__WHAT IS NEEDED__: Look below for the line that contains "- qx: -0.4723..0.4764", then copy it and each following line exactly, through and including the line that contains "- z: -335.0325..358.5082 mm".

__DATASET CONTENT__:
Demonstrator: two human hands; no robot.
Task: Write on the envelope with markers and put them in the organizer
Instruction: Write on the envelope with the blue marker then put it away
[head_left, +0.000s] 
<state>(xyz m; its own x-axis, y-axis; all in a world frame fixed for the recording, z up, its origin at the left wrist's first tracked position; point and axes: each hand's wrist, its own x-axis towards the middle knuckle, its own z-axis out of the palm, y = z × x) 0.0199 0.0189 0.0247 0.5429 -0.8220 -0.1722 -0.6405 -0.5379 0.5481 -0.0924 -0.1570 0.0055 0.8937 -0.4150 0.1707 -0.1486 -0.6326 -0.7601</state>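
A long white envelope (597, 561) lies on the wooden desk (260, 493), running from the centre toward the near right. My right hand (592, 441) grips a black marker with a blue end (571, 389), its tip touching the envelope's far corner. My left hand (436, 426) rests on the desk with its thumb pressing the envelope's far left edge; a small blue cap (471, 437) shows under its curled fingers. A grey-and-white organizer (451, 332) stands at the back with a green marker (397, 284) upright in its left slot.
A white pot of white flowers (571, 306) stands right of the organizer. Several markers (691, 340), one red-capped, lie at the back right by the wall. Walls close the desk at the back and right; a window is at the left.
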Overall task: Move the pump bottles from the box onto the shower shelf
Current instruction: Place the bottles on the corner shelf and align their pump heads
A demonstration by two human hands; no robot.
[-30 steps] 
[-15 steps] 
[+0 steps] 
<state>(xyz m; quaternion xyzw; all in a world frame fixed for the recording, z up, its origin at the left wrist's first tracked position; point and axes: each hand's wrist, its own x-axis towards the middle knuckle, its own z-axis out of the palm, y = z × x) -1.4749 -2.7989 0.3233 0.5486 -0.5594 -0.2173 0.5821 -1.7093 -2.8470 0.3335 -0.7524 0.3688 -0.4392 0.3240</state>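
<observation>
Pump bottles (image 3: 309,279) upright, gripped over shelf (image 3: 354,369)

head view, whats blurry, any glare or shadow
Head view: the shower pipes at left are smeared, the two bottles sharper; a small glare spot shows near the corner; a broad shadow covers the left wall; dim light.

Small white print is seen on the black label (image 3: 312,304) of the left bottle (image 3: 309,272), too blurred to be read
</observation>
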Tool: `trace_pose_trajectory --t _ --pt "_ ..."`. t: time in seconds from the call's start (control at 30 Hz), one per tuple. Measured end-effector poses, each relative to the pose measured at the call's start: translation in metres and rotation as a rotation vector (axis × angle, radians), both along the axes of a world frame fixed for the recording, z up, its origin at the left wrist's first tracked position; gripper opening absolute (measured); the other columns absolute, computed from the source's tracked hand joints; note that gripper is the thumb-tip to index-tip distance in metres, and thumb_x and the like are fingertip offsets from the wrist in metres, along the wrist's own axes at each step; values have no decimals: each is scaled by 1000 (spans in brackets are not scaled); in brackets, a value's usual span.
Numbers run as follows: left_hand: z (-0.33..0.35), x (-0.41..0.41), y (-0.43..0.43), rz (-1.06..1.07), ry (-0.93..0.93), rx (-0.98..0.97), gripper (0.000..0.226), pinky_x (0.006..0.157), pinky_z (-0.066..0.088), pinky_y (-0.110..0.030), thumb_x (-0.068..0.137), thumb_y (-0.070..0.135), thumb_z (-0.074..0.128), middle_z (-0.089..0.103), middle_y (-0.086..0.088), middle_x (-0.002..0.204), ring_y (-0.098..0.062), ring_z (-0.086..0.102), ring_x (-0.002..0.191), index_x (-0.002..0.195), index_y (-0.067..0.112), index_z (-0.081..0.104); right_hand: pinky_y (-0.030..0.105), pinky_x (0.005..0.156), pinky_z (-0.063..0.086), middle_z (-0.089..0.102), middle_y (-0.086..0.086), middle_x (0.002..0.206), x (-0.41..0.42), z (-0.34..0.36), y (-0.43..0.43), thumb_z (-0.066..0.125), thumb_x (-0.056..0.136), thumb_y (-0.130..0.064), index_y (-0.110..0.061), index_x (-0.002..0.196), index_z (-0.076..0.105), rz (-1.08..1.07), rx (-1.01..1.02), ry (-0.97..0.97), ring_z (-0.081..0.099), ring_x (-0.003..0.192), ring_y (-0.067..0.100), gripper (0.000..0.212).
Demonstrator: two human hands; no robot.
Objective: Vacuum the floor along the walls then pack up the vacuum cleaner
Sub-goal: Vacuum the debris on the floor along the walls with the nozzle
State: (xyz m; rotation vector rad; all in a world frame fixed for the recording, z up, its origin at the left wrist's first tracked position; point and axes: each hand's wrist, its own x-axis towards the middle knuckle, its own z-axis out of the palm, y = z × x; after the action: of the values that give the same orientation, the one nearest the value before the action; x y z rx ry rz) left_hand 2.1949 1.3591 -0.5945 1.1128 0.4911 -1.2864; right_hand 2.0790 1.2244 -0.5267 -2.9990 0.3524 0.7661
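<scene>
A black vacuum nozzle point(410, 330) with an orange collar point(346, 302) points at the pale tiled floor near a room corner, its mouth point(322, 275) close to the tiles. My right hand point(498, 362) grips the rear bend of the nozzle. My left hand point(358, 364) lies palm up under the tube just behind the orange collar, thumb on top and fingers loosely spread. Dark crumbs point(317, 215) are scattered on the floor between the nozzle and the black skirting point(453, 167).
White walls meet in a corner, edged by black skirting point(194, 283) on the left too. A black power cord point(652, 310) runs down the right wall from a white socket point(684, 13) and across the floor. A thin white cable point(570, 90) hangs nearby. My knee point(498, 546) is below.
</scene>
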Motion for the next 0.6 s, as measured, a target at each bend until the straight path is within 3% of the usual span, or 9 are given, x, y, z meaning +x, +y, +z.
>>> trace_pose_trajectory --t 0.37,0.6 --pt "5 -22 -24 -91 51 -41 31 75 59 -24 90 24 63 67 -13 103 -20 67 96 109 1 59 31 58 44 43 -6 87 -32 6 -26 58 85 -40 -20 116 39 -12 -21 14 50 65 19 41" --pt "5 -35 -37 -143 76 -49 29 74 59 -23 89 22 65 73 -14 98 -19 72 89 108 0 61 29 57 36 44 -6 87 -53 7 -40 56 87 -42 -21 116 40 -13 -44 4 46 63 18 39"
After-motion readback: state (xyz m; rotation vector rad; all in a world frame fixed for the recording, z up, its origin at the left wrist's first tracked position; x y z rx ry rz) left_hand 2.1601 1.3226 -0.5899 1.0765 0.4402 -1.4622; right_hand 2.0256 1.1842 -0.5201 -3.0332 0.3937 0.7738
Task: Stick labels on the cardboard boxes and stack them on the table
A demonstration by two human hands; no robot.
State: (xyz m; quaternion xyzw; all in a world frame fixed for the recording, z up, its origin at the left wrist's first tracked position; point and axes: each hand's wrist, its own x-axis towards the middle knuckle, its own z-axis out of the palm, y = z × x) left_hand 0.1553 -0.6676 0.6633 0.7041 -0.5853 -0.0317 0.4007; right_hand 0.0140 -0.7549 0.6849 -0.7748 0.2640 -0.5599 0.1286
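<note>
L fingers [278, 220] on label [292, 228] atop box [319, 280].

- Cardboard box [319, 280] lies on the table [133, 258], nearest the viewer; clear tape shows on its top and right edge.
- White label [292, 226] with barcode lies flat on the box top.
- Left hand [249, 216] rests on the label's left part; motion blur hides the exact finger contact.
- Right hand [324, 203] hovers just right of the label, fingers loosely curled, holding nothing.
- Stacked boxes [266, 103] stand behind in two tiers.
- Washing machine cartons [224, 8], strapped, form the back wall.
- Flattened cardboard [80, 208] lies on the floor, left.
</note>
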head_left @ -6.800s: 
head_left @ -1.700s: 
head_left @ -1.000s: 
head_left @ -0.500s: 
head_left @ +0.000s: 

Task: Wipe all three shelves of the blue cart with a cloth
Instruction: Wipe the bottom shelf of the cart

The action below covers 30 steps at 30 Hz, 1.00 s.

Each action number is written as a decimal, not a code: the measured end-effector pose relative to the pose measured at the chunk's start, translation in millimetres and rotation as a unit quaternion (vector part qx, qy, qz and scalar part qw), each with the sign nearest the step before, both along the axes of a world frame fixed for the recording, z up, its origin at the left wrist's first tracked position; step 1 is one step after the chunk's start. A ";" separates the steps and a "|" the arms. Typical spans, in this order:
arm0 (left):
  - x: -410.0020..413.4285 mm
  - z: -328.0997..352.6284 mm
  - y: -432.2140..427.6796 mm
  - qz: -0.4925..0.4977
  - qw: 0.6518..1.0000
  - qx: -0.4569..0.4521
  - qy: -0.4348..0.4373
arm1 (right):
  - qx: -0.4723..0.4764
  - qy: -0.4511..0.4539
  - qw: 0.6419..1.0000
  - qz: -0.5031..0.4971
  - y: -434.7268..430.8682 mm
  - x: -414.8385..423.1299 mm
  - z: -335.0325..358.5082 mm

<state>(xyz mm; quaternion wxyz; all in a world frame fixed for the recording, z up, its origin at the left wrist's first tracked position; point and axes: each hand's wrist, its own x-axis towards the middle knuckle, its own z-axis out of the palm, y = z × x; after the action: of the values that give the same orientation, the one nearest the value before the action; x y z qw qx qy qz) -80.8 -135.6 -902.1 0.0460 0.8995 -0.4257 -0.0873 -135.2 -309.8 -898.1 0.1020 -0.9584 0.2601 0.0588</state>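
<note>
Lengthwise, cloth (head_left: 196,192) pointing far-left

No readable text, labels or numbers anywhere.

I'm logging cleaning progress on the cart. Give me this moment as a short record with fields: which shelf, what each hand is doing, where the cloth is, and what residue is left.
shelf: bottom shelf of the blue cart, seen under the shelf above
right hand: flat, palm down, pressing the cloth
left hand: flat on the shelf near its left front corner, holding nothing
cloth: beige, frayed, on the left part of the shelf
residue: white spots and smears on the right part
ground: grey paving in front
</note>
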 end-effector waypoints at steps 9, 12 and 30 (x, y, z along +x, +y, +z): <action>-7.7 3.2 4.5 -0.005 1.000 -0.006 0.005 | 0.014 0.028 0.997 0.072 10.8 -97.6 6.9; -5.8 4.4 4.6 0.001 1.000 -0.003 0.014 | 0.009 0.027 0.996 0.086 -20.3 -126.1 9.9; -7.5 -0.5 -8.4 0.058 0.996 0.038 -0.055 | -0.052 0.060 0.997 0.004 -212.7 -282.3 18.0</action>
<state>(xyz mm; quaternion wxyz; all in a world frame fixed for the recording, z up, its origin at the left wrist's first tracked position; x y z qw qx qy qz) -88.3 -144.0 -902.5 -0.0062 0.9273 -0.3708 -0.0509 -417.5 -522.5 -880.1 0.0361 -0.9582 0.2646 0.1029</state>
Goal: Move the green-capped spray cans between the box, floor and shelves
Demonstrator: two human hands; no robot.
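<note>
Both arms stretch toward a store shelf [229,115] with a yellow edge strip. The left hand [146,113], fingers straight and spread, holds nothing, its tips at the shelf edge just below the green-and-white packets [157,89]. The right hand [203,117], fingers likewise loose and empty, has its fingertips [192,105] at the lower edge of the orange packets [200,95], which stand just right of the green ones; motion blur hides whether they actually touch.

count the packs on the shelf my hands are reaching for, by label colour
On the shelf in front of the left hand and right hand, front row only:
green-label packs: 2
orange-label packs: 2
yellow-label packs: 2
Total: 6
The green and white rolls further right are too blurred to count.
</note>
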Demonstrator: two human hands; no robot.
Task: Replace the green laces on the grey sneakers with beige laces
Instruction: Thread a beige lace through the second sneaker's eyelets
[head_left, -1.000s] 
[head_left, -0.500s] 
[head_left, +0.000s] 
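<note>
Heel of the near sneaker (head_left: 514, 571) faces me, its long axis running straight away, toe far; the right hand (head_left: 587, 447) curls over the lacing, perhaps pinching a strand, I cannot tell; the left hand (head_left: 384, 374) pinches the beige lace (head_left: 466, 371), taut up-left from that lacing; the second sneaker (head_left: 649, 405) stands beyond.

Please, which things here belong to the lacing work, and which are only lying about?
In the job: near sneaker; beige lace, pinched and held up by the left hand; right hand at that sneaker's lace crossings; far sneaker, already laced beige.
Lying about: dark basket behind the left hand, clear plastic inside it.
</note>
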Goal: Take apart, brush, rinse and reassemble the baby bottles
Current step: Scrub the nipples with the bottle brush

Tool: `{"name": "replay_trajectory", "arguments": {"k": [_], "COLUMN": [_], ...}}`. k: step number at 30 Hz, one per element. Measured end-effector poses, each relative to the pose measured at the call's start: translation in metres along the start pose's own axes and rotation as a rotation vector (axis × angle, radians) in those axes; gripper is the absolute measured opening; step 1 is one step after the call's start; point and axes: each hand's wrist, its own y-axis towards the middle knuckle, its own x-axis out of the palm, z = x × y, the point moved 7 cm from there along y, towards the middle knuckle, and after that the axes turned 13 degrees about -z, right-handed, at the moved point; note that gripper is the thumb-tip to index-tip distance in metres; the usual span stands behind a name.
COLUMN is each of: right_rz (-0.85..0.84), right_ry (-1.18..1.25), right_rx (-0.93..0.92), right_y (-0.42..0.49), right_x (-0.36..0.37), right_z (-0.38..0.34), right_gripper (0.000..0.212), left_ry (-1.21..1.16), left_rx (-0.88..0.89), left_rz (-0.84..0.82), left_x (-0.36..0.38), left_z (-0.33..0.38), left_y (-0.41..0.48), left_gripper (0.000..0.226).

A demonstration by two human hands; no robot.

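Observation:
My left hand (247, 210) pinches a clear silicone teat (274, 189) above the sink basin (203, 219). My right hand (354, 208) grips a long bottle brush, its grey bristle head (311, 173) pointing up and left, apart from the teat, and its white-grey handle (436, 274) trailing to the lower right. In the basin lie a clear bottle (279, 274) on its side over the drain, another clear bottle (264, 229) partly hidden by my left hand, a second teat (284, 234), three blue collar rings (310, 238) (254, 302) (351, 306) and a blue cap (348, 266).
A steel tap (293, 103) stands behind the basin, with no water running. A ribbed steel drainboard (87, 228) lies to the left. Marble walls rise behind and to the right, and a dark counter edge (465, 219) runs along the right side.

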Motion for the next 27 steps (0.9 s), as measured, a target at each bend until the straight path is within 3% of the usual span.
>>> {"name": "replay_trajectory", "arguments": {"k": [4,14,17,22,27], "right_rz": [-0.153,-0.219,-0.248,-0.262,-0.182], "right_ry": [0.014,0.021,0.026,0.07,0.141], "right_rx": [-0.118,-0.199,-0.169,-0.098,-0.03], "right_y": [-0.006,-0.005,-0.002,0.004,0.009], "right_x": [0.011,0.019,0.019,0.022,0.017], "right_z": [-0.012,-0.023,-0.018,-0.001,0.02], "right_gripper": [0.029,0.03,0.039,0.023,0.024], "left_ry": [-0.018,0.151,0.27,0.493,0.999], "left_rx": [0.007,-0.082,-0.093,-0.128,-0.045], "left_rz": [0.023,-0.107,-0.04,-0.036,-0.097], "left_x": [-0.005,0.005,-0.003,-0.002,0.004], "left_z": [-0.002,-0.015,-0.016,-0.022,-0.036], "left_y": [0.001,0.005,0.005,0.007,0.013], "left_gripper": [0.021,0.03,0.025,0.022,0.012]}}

__RESPONSE__:
  - qx: -0.4723..0.4764
  - qy: -0.4511..0.4539
  - qw: 0.6419..1.0000
  - qz: -0.5031..0.4971
  - y: -434.7268..430.8682 mm
  - x: -414.8385..423.1299 mm
  - z: -335.0325..358.5082 mm

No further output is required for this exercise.